Parasempatik sinir sisteminin artan aktivitesinin neden olduğu diğer yan etkiler arasında güç kaybı, libido ve ishal bulunur. Mide ve bağırsak ülserlerine yol açabilir. İstenen bradikardiye ek olarak, kan basıncında pozisyonel bir düşüş de meydana gelebilir. Bu ortostatik hipotansiyon o kadar şiddetli olabilir ki, etkilenenler çabuk ayağa kalkarlarsa bilinçlerini kaybederler.
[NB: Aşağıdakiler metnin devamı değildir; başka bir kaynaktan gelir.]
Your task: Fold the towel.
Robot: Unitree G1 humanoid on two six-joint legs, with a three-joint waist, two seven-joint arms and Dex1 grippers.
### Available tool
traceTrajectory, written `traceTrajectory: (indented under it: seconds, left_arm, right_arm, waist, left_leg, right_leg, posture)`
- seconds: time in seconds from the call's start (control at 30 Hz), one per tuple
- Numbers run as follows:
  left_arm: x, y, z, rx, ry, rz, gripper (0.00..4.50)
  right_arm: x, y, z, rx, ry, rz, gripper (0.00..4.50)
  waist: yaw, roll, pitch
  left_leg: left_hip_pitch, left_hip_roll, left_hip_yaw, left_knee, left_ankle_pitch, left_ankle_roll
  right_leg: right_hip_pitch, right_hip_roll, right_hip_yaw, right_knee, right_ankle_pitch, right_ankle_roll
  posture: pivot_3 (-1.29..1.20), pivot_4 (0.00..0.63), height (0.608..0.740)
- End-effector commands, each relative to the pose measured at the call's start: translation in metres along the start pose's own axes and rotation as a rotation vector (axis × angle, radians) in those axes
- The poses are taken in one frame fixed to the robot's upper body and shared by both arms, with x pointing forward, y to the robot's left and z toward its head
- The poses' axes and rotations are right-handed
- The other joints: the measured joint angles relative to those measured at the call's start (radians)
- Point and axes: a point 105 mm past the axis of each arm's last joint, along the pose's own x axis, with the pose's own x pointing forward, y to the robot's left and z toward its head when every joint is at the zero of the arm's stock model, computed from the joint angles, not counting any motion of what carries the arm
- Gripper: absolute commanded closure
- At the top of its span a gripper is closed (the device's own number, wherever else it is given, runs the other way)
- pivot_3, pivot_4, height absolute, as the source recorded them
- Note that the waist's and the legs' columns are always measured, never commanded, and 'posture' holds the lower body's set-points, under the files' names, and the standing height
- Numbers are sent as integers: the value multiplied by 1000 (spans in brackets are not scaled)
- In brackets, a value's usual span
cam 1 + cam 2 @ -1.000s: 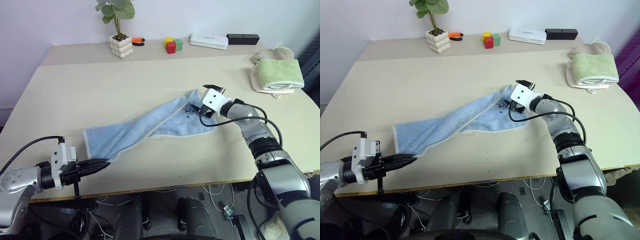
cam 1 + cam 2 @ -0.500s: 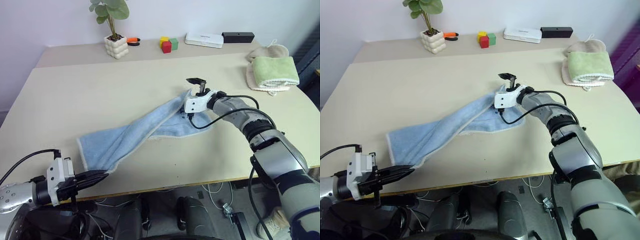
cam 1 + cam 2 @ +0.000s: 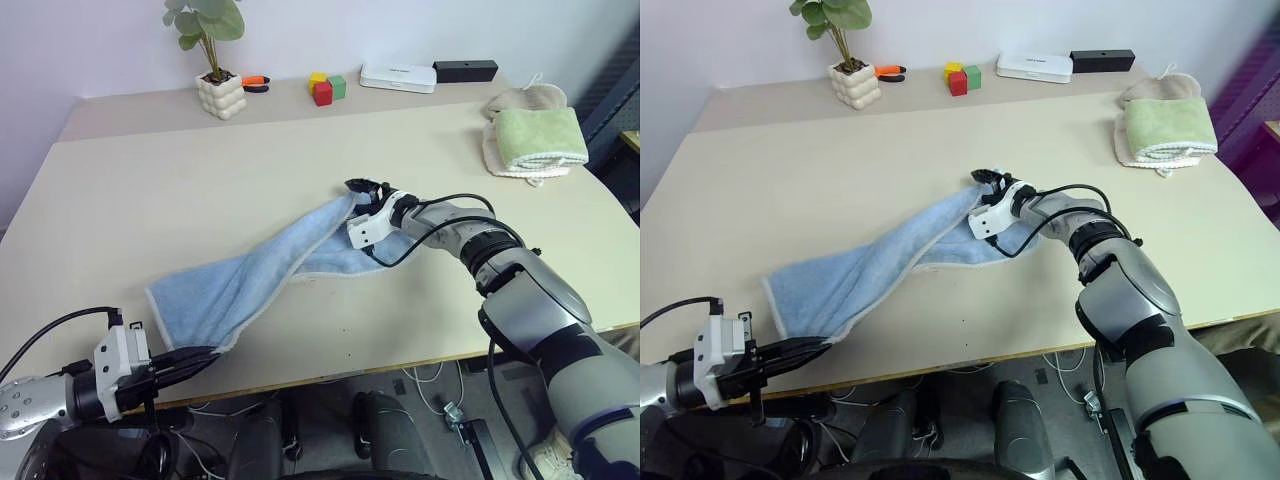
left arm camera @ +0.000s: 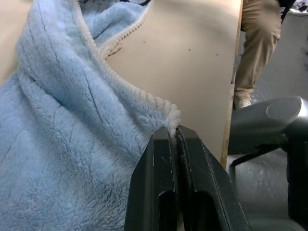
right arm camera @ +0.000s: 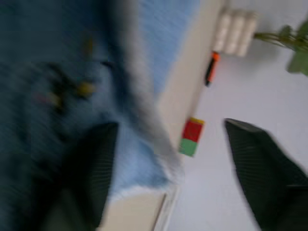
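The towel [image 3: 265,275] is lying twisted mid-desk — soft, light, likely to sag; corners suit gripping. Left end effector [image 4: 175,137] is pinching its near-edge corner; right end effector [image 3: 366,193] is standing part-open at the far corner.

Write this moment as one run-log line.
left end effector: shut on towel corner | right end effector: open at far corner

Your right gripper [image 5: 168,159] has its two black fingers [image 5: 94,168] spread, the blue towel [image 5: 62,82] lying against one; beyond sit red and green blocks [image 5: 191,137] and a white plant pot [image 5: 236,29].
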Motion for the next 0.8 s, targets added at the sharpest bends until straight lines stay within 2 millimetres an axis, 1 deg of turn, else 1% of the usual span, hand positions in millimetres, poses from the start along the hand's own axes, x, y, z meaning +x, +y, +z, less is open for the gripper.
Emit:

Reserpin anne sütü ve plasenta yoluyla doğmamış ve yeni doğan bebeklere zarar verebilir. Anneler hamileliğinin son üç ayında reserpin almışsa, çocuklar doğumdan sonra önemli ölçüde daha sık nefes alma ve içme bozuklukları yaşarlar. Yenidoğanlar genellikle belirgin uyuşukluk gösterirler. Fetüsün kalp atışı yavaş olabilir. Reserpin ayrıca kadınlarda adet kramplarına neden olabilir.
Merkezi sinir sisteminde yan etkiler esas olarak serotonin ve dopamin eksikliğinden kaynaklanır. Ekstrapiramidal motor bozukluklar ve parkinsonizm denilen kas sertliği, hareketsizlik, kas titreme ve postüral dengesizlik gibi semptomlarla gelişir.
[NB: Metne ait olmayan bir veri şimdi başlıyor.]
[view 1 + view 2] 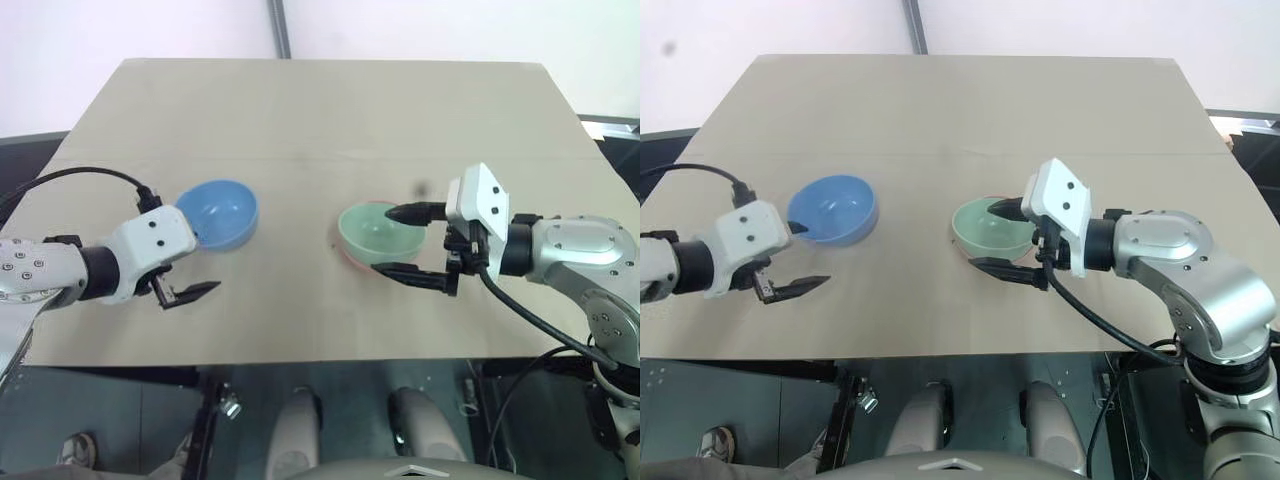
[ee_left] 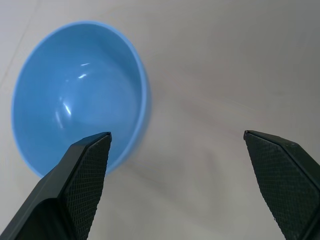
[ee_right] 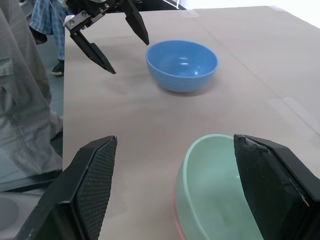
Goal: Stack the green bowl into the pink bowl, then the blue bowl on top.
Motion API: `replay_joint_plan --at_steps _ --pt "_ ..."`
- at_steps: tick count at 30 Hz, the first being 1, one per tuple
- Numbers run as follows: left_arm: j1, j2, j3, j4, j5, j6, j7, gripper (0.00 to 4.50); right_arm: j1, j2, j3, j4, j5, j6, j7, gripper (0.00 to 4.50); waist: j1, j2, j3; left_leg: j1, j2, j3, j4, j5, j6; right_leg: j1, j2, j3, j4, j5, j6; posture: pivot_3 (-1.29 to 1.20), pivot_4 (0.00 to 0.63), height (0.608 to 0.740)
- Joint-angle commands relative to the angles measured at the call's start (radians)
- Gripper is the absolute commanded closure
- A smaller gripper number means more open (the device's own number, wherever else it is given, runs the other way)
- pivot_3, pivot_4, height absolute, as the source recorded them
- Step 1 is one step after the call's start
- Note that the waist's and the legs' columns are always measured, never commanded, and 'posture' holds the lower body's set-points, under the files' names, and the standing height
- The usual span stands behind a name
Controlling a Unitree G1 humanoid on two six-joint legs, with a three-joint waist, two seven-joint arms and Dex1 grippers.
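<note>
— three bowls are seen on the tan table (image 1: 330, 110). where is each placed?
— the green bowl (image 1: 378, 233) is nested in the pink bowl (image 1: 352, 260), whose rim peeks out below. the blue bowl (image 1: 218, 212) is set apart on the left.
— and the claws?
— the right gripper (image 1: 408, 243) is spread wide beside the green bowl, gripping nothing. the left gripper (image 3: 111, 39) is spread too, near the blue bowl.

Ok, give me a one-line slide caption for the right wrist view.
Open right hand beside the green bowl nested in the pink bowl; blue bowl and open left hand beyond.
</note>
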Motion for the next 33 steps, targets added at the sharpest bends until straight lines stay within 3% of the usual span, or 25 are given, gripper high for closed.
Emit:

Reserpin aşırı dozda uygulandığında kan basıncı, kalp atış hızı ve vücut ısısı hızla düşer. Etkilenenler şiddetli uyuşukluktan muzdariptir. Kramplar da meydana gelebilir.
Trisiklik veya tetrasiklik antidepresanların önceden uygulanmasının, reserpin tersine çevrilmesine neden olduğu belirtilmelidir. Motor uyarımı amaçlandığı gibi engellenmez, ancak artar. Dolaylı sempatomimetikler, reserpin ile ön işlem yapıldığında işe yaramaz. Buna karşılık antidiyabetik ilaçların kan şekeri düzeyini düşürücü etkisi reserpin ile artırılır. Levodopa veya bromokriptin gibi anti-Parkinson ilaçlarının etkinliği bozulur. Aynı anda kardiyak aktif glikozitler ve reserpin alan hastalar düzensiz kalp atışları geliştirebilir.
Depresif epizod öyküsü, mevcut mide ve duodenum ülseri ve bronşiyal astım öyküsü olması durumunda reserpin kontrendikedir.